The current picture of the peptide self-assembly mechanism has been long to emerge due to the experimental difficulties to grasp the crucial initial stages of the process. It is now accepted that the peptide self-assembly takes place in several steps following Ostwald’s step rule (Jiang et al., 2021; Levin et al., 2014). The slow initial stage is the formation of unordered highly concentrated liquid droplets often termed coacervates (Yuan et al., 2019). In these coacervate droplets, the high local hydrogelator concentration and their mobility favours the formation of small ordered self-assembled clusters, some of them reaching a critical size to form a critical self-assembly nucleus. This is the second step of the self-assembly process, faster than the initial stage. Once the critical nucleus has formed, the fiber grows rapidly by aggregating hydrogelator molecules on its ends. Very recently, a full pictures could be obtained from simulations, showing that the fiber growth process occurs merely by adsorption of hydrogelators on the fibers, diffusion of them along the fibers followed by their capture at the fiber ends (Piskorz et al., 2025). It is also suggested that at high concentration, the hydrogelators adsorbed on a fiber form along it unordered aggregates from which results “secondary” fiber formation. Even if for LEASA processes more or less similar mechanism pathways are anticipated, it has been shown that proteins not only transform precursors into hydrogelators, but they also play a role in the induction of the self-assembly process itself and its resulting morphology or chirality (More et al., 2025).

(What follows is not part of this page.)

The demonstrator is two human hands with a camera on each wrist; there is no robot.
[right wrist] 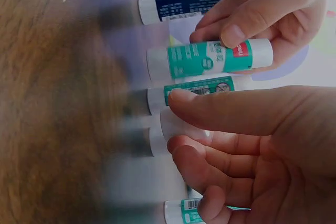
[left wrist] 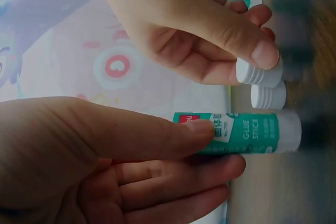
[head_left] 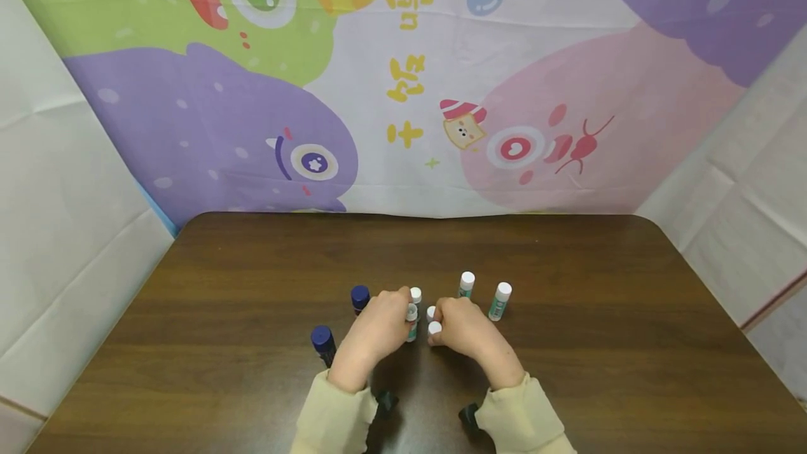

Here we present a first LEASA process of peptides on giant and small unilamellar vesicles (GUVs and SUVs respectively) through the trigger of enzymes anchored on the vesicle bilayers. We will use both confocal microscopy and cryo-TEM to observe the initial stages of the self-assembly process allowing to visualize some of the anticipated initial processes and their impact on the vesicles. Molecular dynamic investigations will be carried out to rationalize a mechanistic pathway of LEASA of small peptides from phospholipid bilayers.
Results and discussion
2
An alkaline phosphatase (AP) was introduced at the outer edge of a phospholipid bilayer of GUV to trigger the self-assembly of a tripeptide Fmoc-FFY through the enzymatic hydrolysis of the phosphorylated precursor Fmoc-FFpY (Fmoc, fluorenyloxymethoxycarbonyl; F, phenylalanine; Y, tyrosine, pY: O-phosphorylated tyrosine). This tripeptide model Fmoc-FFY is effective for LEASA (Figure 1a) (Rodon Fores et al., 2021; Vigier-Carrière et al., 2015; Wang et al., 2014). Indeed, when using 1 mg/mL concentration of Fmoc-FFpY (or lower), this phosphorylated precursor does not lead to nanofiber formation. In these conditions, only the dephosphorylated Fmoc-FFY tripeptide self-assembles resulting in a nanofibrous network. The phospholipid bilayer based vesicles were formed from a mixture of 1,2-dioleoyl-sn-glycero-3-phosphocholine (DOPC) and 1,2-distearoyl-sn-glycero-3-phosphoethanolamine-N-[biotinyl (polyethylene glycol)-2000] (DSPE-PEG-Biotin), inspired from reported methods (Weinberger et al., 2013). Details of the GUV preparation are given in Part 1.2 of the Supplementary Material (SM). These GUVs containing 1% of biotin-derived phospholipid, called GUV-Biotin, are brought in contact with alkaline phosphatase-streptavidin bioconjugate (AP-Strep) in order to anchor the enzyme on the vesicle membrane through a biotin-streptavidin interaction. Advantageously, the resulting vesicles called GUV/AP-Strep, were prepared in a sucrose solution and once formed, they were transferred into a glucose solution for the rest of our study. Due to the density difference between glucose and sucrose, the vesicles can easily be visualized in contrast phase microscopy, showing GUV/AP-Strep with roughly 10–25 µm in diameter although some vesicles with much larger diameters can also be found (Figure 1b). Size distributions of all vesicles so prepared are given in Supplementary Figure S1 (in SM). The vesicles GUV-Biotin or GUV/AP-Strep remained stable for weeks and using streptavidin labelled with rhodamine (Strep^RHO^), we confirmed by epifluorescence microscopy that proteins are homogeneously distributed all around the GUV-Biotin/Strep^RHO^ surface (Figure 1c).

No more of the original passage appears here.